| Task to carry out |
All lines holding the word "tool" in the listing below need to be copied.
□ □ □ □ □
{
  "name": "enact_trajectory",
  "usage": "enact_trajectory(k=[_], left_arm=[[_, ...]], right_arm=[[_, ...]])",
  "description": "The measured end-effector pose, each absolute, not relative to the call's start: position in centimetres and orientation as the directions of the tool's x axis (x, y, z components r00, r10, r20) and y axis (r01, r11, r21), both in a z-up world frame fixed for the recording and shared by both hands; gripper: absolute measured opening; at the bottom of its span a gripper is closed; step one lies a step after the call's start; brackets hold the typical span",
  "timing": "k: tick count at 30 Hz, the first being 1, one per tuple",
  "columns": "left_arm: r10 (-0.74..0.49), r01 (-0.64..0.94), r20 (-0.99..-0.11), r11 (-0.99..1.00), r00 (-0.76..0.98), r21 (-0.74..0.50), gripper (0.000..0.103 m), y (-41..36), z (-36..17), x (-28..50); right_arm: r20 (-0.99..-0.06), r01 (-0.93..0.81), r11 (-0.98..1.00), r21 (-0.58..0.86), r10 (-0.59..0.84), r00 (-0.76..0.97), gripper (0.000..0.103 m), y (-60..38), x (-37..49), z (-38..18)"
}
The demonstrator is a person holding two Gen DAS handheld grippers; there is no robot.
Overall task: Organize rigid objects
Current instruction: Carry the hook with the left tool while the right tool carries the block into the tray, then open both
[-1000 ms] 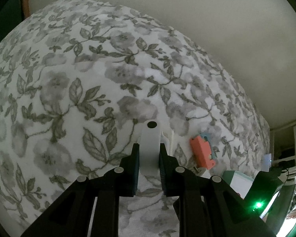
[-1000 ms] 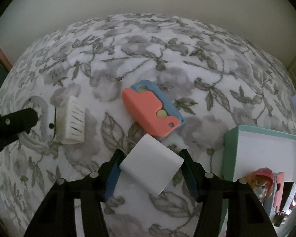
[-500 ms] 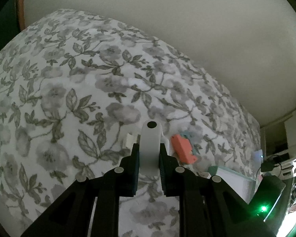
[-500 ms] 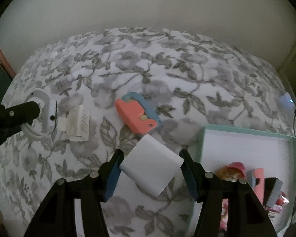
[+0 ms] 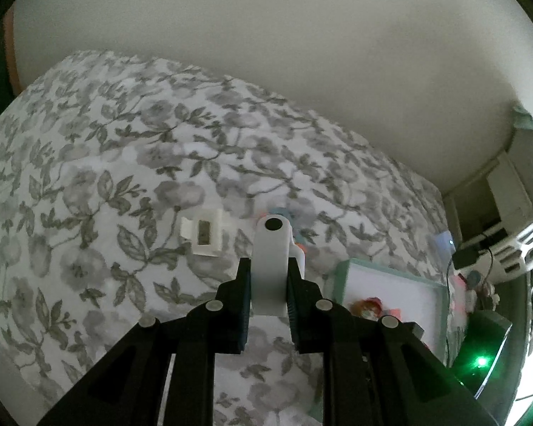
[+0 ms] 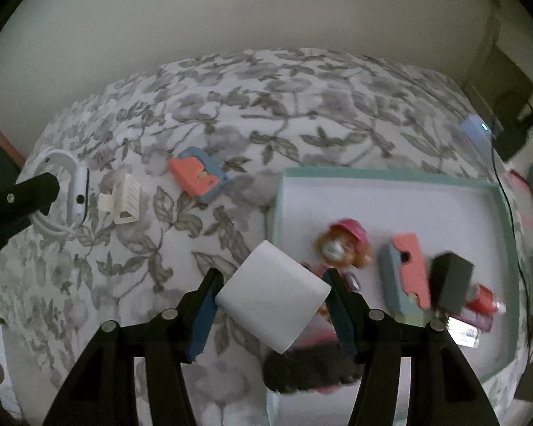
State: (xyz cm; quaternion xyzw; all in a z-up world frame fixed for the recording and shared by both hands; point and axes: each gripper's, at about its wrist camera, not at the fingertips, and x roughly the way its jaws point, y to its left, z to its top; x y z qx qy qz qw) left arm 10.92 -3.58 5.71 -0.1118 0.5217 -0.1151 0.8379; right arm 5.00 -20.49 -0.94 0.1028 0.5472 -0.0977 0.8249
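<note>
Both tongs are matte black, with blue ribbed pads and 4 silver screws each.

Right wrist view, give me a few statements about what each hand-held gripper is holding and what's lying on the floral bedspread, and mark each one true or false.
1. The right hand-held gripper is shut on a white block. True.
2. The left hand-held gripper is empty. False: it is shut on the band of a white smartwatch.
3. A white hair claw clip lies on the floral bedspread. True.
4. The teal-rimmed box is empty. False: it holds a small doll, a dark block and other items.
5. A coral and blue item lies on the bedspread outside the box. True.
</note>
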Motion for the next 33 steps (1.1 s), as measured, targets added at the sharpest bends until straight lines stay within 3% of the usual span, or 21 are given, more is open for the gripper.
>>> enact_trajectory(k=[14, 33], left_arm=[[-0.334, 0.248, -0.862, 0.935, 0.381, -0.253, 0.019, -10.6, 5.8, 7.5], [-0.37, 0.47, -0.914, 0.845, 0.169, -0.255, 0.019, -22.1, -0.1, 3.6]], right_arm=[[-0.908, 0.413, 0.901, 0.132, -0.057, 0.415, 0.061, -27.6, -0.4, 1.4], [-0.958, 0.663, 0.745, 0.073, -0.133, 0.255, 0.061, -38.1, -3.3, -3.4]])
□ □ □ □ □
| Response area |
  "description": "The measured end-effector pose, each absolute, not relative to the call's start: position in centimetres and orientation as the directions of the tool's x axis (x, y, z components r00, r10, r20) and y axis (r01, r11, r21), both in a z-up world frame fixed for the recording and shared by both hands; gripper: absolute measured opening; at the bottom of its span a gripper is closed; step one lies a step after the call's start; brackets hold the typical span",
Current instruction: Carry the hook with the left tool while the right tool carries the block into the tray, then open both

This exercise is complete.